In this study we have demonstrated that the native rabbit sperm protein, Sp17, is a 22- to 24-kDa triplet of proteins in washed ejaculated rabbit spermatozoa and is unaffected by capacitation. However, during the acrosome reaction, Sp17 is processed from a 22- to 24-kDa triplet of proteins to a triplet of proteins at 17-19 kDa by the removal of amino acids from the C- terminal. Recombinant rabbit Sp17 (rRSp17) can also be proteolytically processed by acrosome-reacted spermatozoa in a similar manner. Protease inhibitors prevent the proteolytic processing of Sp17. Both forms of native Sp17 remain associated with acrosome-reacted spermatozoa and are solubilized by ionic detergents. Previously, sequence analysis of Sp17 revealed that Sp17 amino acids 108-137 were 52% identical to the calmodulin binding domain of neuromodulin and contained an IQ motif found in other calmodulin binding proteins. In this study, a truncated recombinant Sp17, rRSp17CB, which lacks amino acids 118-146, including the potential calmodulin binding site, was made.

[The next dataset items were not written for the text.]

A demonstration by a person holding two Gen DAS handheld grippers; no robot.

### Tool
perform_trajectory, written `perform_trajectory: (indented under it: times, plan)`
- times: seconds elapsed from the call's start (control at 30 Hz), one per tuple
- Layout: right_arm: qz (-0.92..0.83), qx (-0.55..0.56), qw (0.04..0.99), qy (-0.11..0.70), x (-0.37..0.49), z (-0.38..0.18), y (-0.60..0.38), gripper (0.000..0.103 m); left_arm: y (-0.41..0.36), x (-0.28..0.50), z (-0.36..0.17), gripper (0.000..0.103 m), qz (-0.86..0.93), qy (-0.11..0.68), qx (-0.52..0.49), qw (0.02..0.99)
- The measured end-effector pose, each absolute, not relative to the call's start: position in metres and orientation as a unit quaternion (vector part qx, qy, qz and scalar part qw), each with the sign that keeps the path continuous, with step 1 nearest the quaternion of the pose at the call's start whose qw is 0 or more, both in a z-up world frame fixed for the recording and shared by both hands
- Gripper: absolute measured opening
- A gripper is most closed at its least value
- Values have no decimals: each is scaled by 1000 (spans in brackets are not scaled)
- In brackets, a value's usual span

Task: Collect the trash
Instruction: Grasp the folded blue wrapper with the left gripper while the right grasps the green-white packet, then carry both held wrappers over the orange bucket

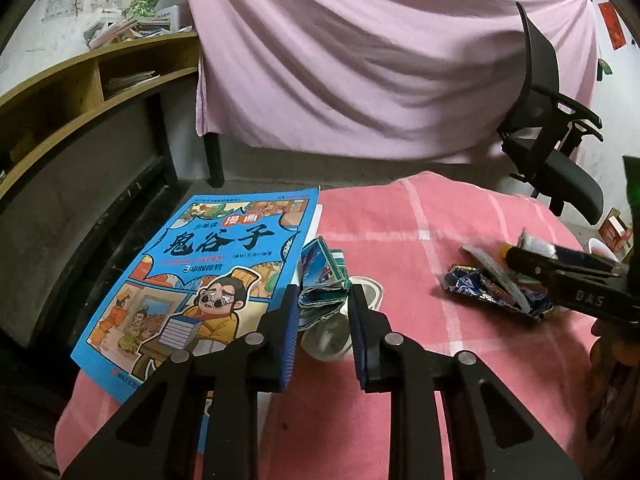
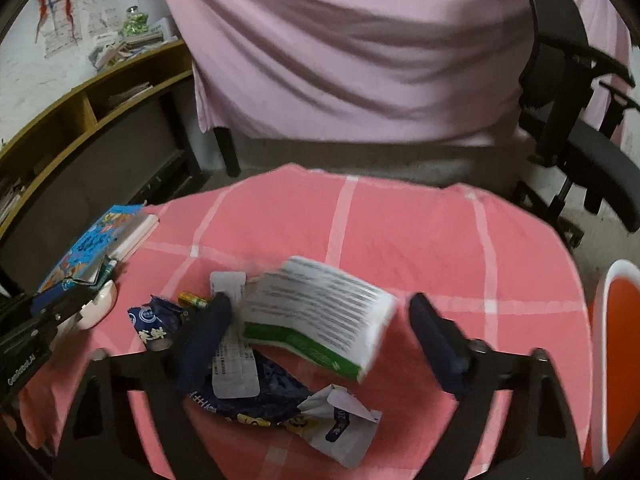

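Observation:
On the pink checked tablecloth (image 1: 440,220), my left gripper (image 1: 322,296) is shut on a crumpled blue-green carton (image 1: 320,276). A clear plastic cup (image 1: 326,340) lies just under it. In the right wrist view my right gripper (image 2: 320,300) stands open around a white and green box (image 2: 316,316); a gap shows between the box and the right finger. Below the box lies a heap of trash: a dark blue wrapper (image 2: 156,320), a white slip (image 2: 234,376) and a torn white packet (image 2: 340,424). That heap (image 1: 492,288) also shows in the left wrist view.
A blue comic book (image 1: 208,280) lies at the cloth's left edge. A black office chair (image 1: 552,152) stands beyond the table on the right, a pink draped sheet (image 1: 360,60) behind, a wooden shelf (image 1: 80,92) to the left. An orange and white container (image 2: 620,320) sits at the right.

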State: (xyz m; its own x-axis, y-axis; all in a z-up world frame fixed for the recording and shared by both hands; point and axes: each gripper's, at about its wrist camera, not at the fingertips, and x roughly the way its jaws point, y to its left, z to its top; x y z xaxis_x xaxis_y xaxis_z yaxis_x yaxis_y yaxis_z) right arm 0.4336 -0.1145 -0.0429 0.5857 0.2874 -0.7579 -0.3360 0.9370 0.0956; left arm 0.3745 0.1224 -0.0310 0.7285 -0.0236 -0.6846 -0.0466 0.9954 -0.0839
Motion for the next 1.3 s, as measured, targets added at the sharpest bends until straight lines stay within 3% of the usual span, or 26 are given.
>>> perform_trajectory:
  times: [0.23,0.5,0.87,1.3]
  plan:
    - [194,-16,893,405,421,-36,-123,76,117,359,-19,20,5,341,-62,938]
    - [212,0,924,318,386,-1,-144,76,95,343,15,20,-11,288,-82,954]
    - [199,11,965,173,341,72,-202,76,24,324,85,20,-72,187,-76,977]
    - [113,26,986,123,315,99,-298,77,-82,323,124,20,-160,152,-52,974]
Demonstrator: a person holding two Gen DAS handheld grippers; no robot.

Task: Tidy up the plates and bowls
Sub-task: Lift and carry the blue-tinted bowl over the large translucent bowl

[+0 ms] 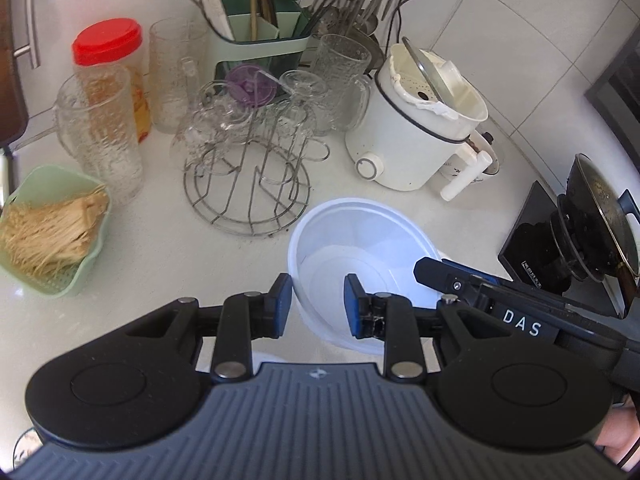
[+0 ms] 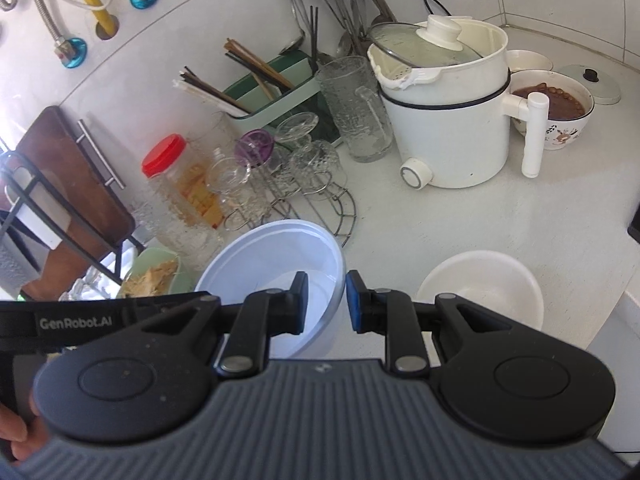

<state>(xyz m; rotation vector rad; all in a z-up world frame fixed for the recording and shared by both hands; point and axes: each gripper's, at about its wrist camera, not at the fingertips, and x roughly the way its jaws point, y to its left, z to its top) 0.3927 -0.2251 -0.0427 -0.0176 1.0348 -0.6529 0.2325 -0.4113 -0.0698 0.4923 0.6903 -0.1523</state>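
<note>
Both grippers hold 1 big white bowl (image 1: 360, 256) above the counter (image 1: 160, 272) — the left gripper (image 1: 318, 306) pinches its near rim, the right gripper (image 2: 326, 302) pinches the other side. A smaller cream bowl (image 2: 480, 292) sits nearby.

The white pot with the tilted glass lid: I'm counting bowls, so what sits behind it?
Behind the white pot stand a flowered bowl of brown food and a plain white bowl. The pot hides part of each.
</note>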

Recombinant rabbit Sp17, but not rRSp17CB, binds to calmodulin in the presence of Ca2+ or EDTA, under reduced or nonreduced conditions in biotinylated-calmodulin overlay assays. In DSS crosslinker experiments, calmodulin bound to rRSp17 in a 1:1 ratio but not to rRSp17CB. Additionally, biotinylated rRSp17 interacts with native sperm calmodulin. We propose that the processing of native Sp17, by removing a C-terminal fragment during the acrosome reaction, might be a mechanism to regulate the calmodulin binding activity of Sp17 and provide calmodulin at specific sites after the acrosome reaction.